Historic California Posts, Camps,
Stations and Airfields
Fort Winfield Scott: Battery Slaughter
by Justin Ruhge
Battery Slaughter had three 8-inch breech-loading
rifles mounted on disappearing carriages to be used for inner
harbor minefield defense.
A board of engineers had recommended in
1894 that some eighteen 8-inch breech-loading guns be distributed
around the inner harbor to bear on the minefields there. This
caliber was recommended because the Ordnance Department had not
yet adopted any type of lighter rapid-fire guns. One half of
these 8-inch batteries were eventually constructed.
Battery Slaughter was begun in 1898 and
completed in October 1899. The Model 1888 rifles were manufactured
at Watervliet Arsenal. The three carriages were manufactured
by Walker Company, Morgan Engineering Company and Pond Machine
The battery was located on the bluffs
opposite the National Cemetery. It was named on February 1902
in honor of Lieutenant William A Slaughter, Fourth Infantry,
who was killed by White River Native Americans at Brannon's Prairie,
Washington Territory, 1855.
In 1936 the dismounted battery was used
as a foundation and covered by the elevated roadway built to
approach the Golden Gate Toll Plaza, referred to as Doyle Drive.
A small portion of this battery is still visible today on the
edge of the northbound roadway.
by Chuck Wofford
This Endicott battery was named in GO
16, dated February 14, 1902, in honor of Lt. William A Slaughter,
Fourth Infantry, who was killed by White River (Wenatchee) Indians
at Brannons Prairie, Washington Territory, 1855. Graduated from
West Point in 1848, Brevet 2nd Lieutenant 2nd Infantry, July
1 1848, 2nd lieutenant 4th Infantry, November 6 1848. 1st Lieutenant,
July 22nd 1854. Born in Kentucky, appointed from Indiana.

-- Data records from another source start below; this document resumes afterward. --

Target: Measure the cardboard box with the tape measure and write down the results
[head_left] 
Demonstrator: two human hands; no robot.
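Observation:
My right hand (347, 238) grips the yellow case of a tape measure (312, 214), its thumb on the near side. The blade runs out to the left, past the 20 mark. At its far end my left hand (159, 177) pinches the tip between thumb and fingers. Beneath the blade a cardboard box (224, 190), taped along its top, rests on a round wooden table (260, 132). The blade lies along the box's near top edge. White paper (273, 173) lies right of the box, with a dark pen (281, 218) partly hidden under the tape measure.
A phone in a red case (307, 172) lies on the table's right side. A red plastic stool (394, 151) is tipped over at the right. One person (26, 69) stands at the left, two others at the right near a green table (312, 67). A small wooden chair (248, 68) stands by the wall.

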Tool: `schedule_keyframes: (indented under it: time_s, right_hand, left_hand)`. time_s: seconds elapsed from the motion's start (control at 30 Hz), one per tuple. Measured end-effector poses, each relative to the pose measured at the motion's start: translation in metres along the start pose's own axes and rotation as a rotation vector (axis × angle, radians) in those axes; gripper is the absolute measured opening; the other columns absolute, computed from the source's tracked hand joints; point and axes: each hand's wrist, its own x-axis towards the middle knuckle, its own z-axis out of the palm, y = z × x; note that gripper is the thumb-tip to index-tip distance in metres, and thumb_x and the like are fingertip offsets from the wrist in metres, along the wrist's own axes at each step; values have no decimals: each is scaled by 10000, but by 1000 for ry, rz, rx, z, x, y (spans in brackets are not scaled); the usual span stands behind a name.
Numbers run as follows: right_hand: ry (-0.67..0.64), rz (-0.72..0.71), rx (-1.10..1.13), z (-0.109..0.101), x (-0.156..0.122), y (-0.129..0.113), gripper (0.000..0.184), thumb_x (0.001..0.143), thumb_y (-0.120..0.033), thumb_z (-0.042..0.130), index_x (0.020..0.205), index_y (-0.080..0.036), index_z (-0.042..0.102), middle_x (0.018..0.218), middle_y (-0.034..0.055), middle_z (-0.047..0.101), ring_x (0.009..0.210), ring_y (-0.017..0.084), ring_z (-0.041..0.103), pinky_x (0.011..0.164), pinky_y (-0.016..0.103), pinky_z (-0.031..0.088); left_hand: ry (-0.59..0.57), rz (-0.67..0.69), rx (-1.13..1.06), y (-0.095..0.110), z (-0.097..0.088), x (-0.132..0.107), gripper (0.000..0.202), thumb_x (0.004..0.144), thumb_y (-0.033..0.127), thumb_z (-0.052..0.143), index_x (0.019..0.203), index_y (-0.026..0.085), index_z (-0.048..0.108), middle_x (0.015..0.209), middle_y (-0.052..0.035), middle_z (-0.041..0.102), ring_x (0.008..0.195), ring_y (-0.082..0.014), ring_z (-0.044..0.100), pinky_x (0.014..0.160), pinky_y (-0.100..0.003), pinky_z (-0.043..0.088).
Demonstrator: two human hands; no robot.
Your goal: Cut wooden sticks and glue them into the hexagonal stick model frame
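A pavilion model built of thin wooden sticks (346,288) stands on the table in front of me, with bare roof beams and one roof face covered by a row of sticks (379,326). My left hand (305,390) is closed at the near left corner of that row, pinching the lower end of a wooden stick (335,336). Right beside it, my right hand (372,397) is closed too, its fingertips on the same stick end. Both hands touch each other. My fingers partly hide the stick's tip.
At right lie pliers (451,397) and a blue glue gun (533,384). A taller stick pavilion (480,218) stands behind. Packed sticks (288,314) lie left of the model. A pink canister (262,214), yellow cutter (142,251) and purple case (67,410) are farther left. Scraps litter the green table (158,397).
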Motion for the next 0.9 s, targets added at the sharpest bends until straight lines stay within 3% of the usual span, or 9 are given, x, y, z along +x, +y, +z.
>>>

This battery was armed with 3-8-inch BL
Rifles model 1888 nos. 2, 3, and 8, were fabricated by the Watervliet
Arsenal. The gun weighted 32218 lbs. and cost of the guns was
These guns were mounted on disappearing
carriages model 1896, Carriage 30 was manufactured by the Walker
Company; Carriage 25 was made by Morgan Engineering Co, and Carriage
2 was made by the Pond Machine Tool Co. And the carriage cost
As to ammunition storage and service,
this 8-inch battery it had a Shell Room and a Powder Room. The
movement of ammunition must be very rapid and it is the duty
of the Engineer Department to do so. The means which must be
provided for moving ammunition, depend of course upon the weight
and bulk of the piece to be moved. There are several ways of
moving projectile, in this battery they moved them from the shell
room being suspended from a trolley moving on a trolley rail
hung from the ceiling, also a shell truck furnished by the Ordnance
Dept. Each trolley carried a half-ton Yale-Weston triplex block.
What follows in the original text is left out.